**WHAT YOU HAVE TO DO:**
Reproduce each line from the records that holds "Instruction".

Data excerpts

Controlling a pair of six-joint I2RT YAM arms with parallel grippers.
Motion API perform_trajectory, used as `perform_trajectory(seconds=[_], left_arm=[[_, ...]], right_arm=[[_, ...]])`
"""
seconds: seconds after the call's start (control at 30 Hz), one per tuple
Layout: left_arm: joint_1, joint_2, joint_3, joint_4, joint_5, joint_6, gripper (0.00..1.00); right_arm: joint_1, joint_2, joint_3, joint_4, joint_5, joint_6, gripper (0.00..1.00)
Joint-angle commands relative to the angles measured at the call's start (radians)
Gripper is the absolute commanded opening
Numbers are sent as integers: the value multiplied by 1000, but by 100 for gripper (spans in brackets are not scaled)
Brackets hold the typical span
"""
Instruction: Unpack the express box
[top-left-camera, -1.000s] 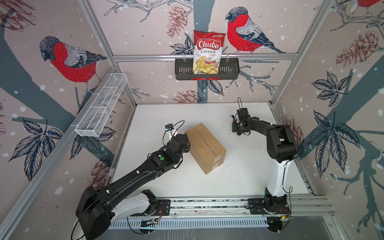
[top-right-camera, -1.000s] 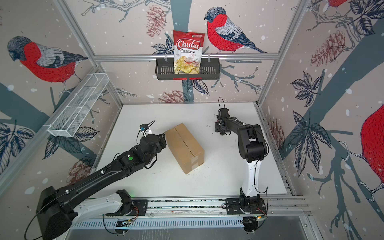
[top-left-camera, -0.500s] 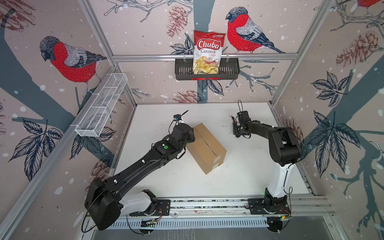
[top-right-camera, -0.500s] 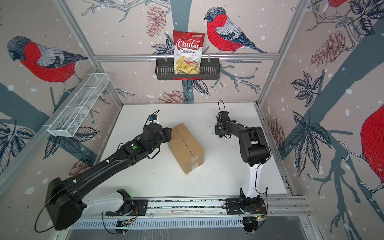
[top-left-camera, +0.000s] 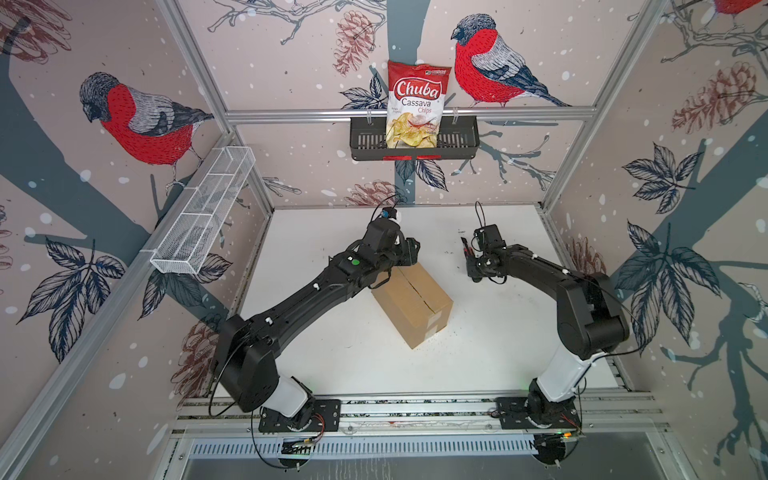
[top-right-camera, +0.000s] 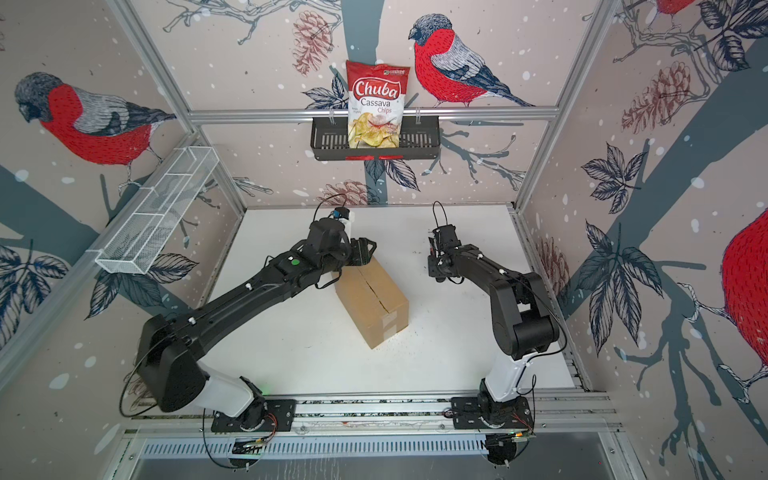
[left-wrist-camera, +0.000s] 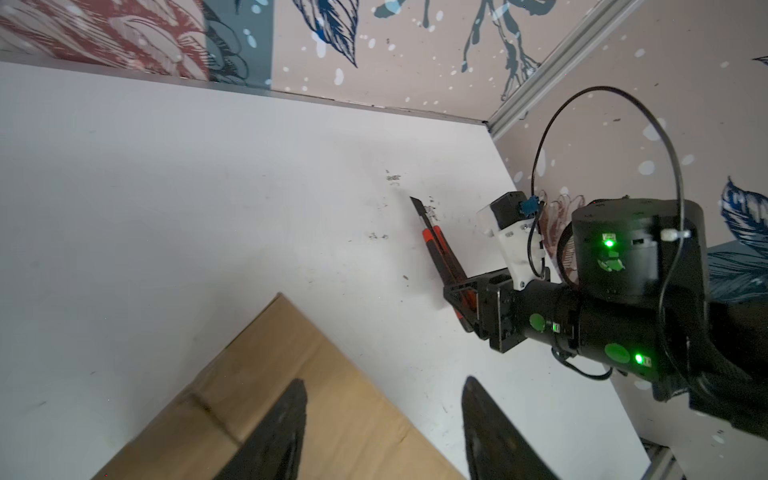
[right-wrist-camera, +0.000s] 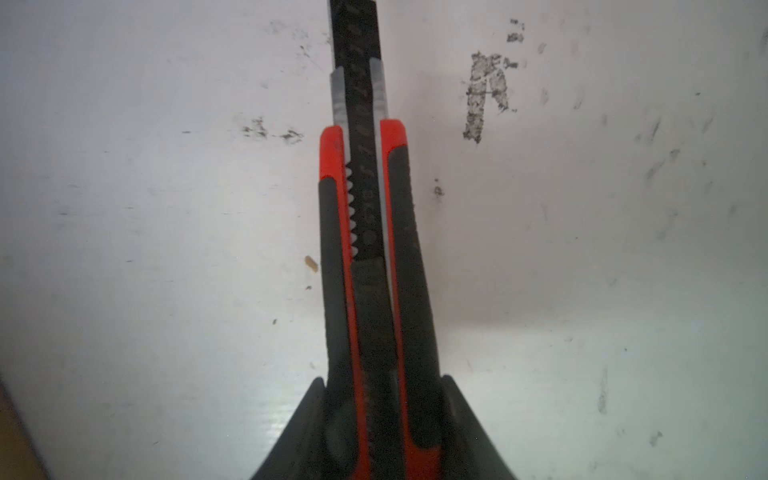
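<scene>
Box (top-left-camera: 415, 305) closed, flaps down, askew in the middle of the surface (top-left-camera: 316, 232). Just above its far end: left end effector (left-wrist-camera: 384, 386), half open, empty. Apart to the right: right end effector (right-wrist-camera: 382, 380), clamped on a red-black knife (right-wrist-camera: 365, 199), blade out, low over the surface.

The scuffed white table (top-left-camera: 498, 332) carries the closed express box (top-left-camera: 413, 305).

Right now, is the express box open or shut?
Shut: in both top views the express box shows its flaps flat, meeting at the centre seam.
</scene>
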Motion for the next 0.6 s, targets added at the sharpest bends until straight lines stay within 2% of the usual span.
perform_trajectory(seconds=[0.0, 0.13, 0.57], left_arm=[[3, 55, 50, 41, 125, 12, 60], [3, 132, 101, 75, 199, -2, 60], [-8, 272, 149, 297, 298, -95, 59]], right_arm=[[4, -62, -11, -35, 18, 8, 21], [5, -129, -12, -65, 13, 7, 20], [57, -279, 31, -108, -117, -12, 20]])
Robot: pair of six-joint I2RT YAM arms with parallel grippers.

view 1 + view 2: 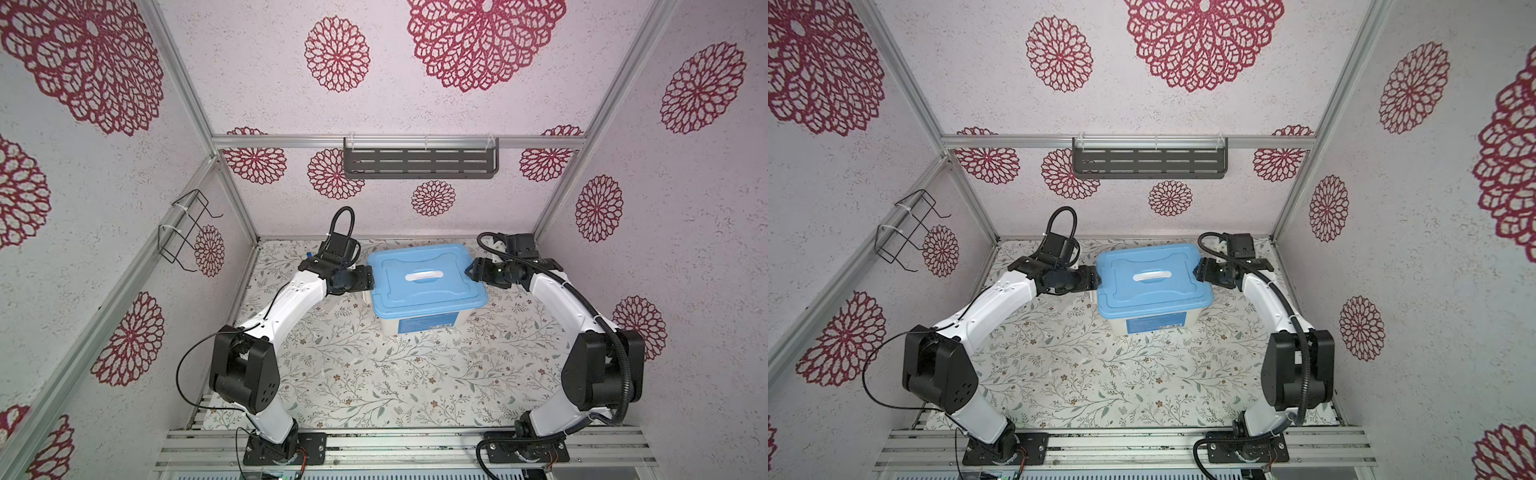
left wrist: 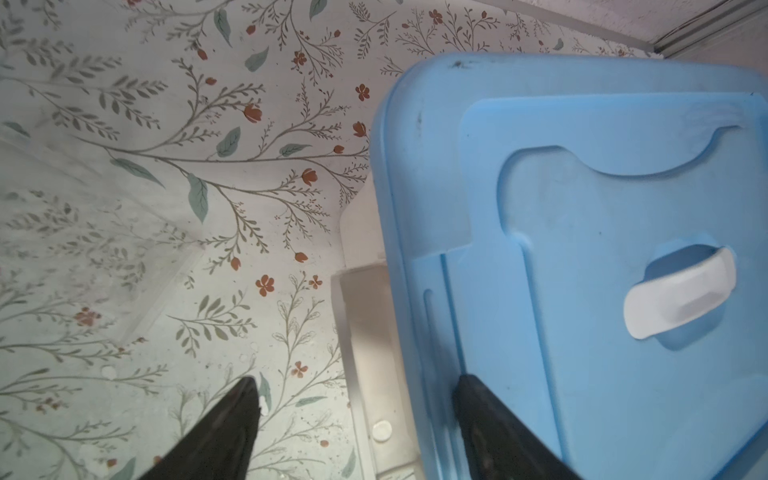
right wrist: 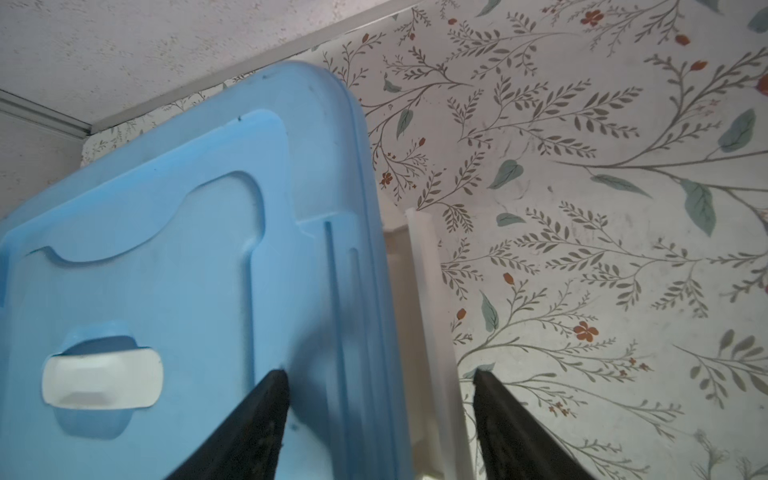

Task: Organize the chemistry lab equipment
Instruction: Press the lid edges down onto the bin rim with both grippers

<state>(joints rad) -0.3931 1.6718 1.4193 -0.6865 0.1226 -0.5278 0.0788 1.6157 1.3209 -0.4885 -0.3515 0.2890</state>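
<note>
The chemistry lab equipment is hidden; none of the small items show in any view. A white tub [image 1: 419, 326] stands at the back middle of the table with a flat blue lid [image 1: 419, 291] on top of it. My left gripper [image 1: 371, 282] [image 2: 357, 380] is open at the lid's left edge, one finger over the lid [image 2: 582, 208] and the other over the table, with the tub's white side latch [image 2: 365, 332] between them. On the opposite edge my right gripper [image 1: 467, 269] [image 3: 379, 374] is open too, straddling the lid [image 3: 166, 249] rim and a white latch [image 3: 428, 311].
The lid carries a white handle [image 1: 424, 276] in its middle. A dark slotted shelf [image 1: 419, 160] hangs on the back wall and a black wire rack [image 1: 187, 228] on the left wall. The floral table cover [image 1: 374, 374] stretches in front of the tub.
</note>
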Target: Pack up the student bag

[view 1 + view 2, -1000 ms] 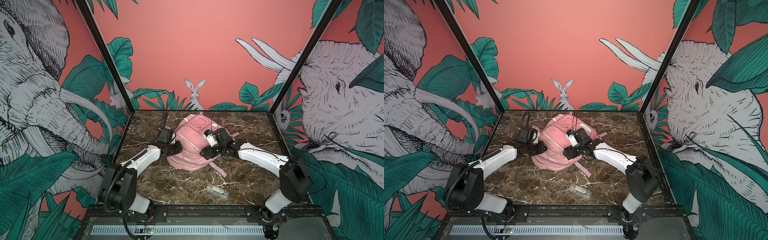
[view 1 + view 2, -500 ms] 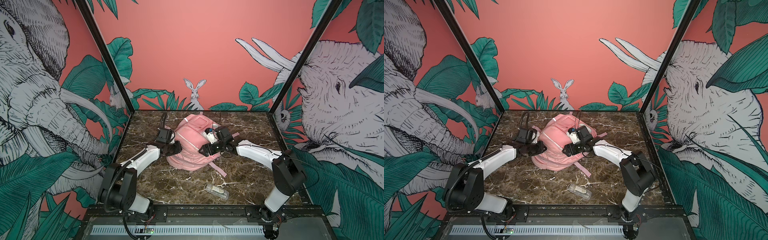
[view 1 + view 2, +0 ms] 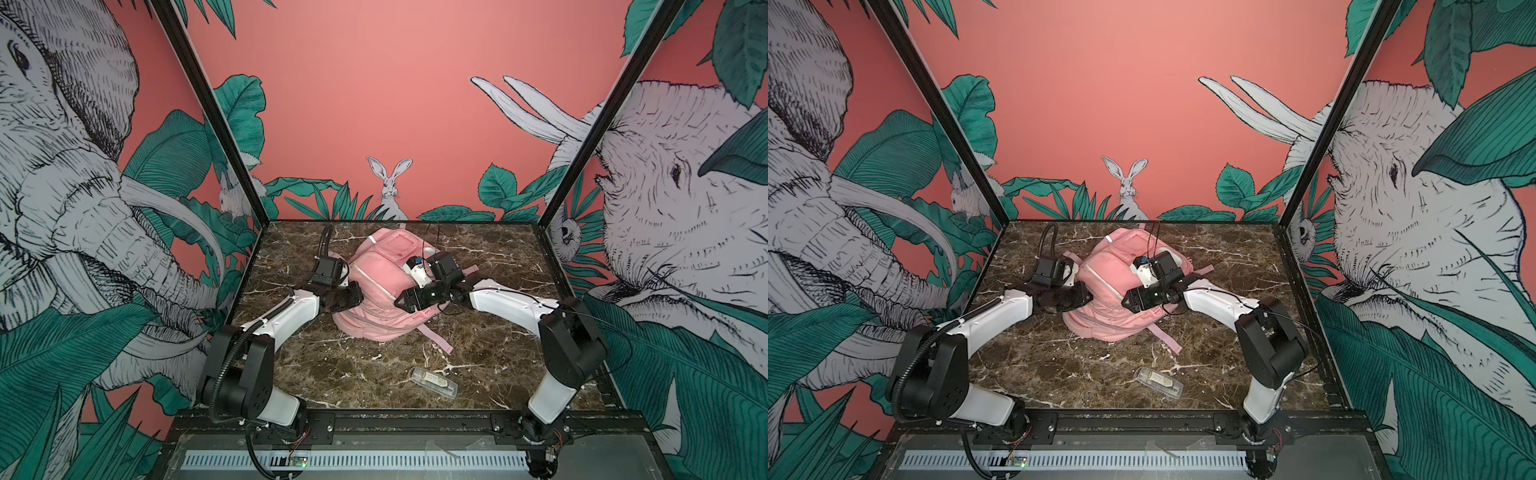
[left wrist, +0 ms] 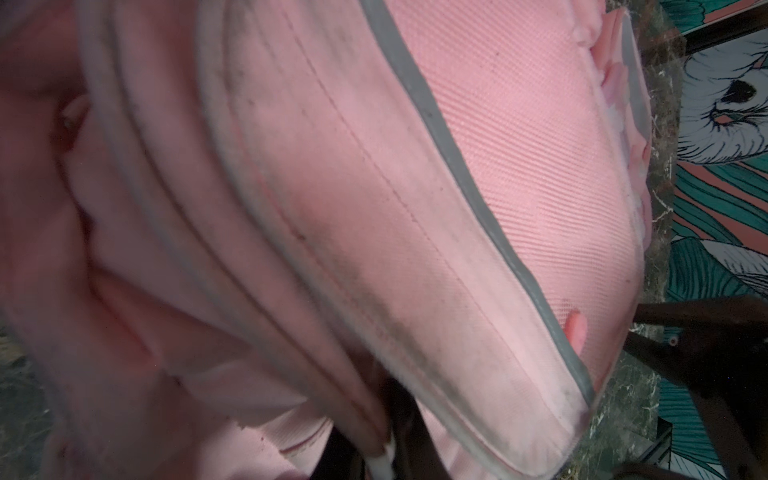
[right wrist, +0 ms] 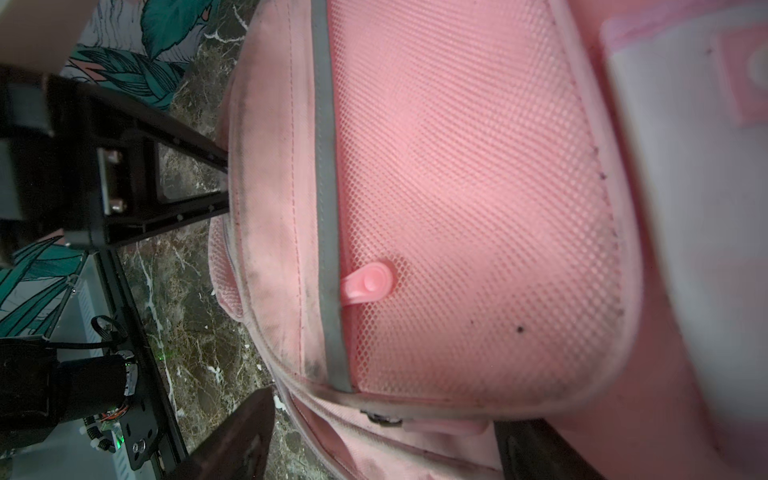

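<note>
Table (image 3: 332, 374) of dark marble carries the pink bag (image 3: 374, 291), which lies front up in the middle, toward the back wall. The left gripper (image 3: 355, 297) meets the bag's left side, its jaws pressed together on a fold of fabric. The right gripper (image 3: 405, 301) hangs over the mesh pocket (image 5: 478, 208), jaws spread wide, gripping nothing. A clear case (image 3: 434, 382) lies near the front edge, well apart from the bag. A pink zip pull (image 5: 368, 284) rests on the mesh.
</note>
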`<move>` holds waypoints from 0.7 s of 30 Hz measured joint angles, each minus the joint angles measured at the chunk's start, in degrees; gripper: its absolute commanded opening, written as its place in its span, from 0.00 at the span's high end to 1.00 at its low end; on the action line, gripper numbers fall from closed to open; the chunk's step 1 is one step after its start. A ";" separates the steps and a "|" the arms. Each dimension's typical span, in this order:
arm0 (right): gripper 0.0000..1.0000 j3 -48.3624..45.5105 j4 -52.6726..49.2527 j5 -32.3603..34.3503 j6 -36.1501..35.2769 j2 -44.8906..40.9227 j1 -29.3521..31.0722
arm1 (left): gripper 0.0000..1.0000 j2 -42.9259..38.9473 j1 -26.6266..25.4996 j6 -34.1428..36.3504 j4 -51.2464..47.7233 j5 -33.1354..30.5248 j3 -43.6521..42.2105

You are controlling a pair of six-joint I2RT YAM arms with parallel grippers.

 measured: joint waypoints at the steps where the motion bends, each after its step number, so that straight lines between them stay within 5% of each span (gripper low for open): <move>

**SOLUTION TO THE EXERCISE:**
Instruction: Unpack the express box
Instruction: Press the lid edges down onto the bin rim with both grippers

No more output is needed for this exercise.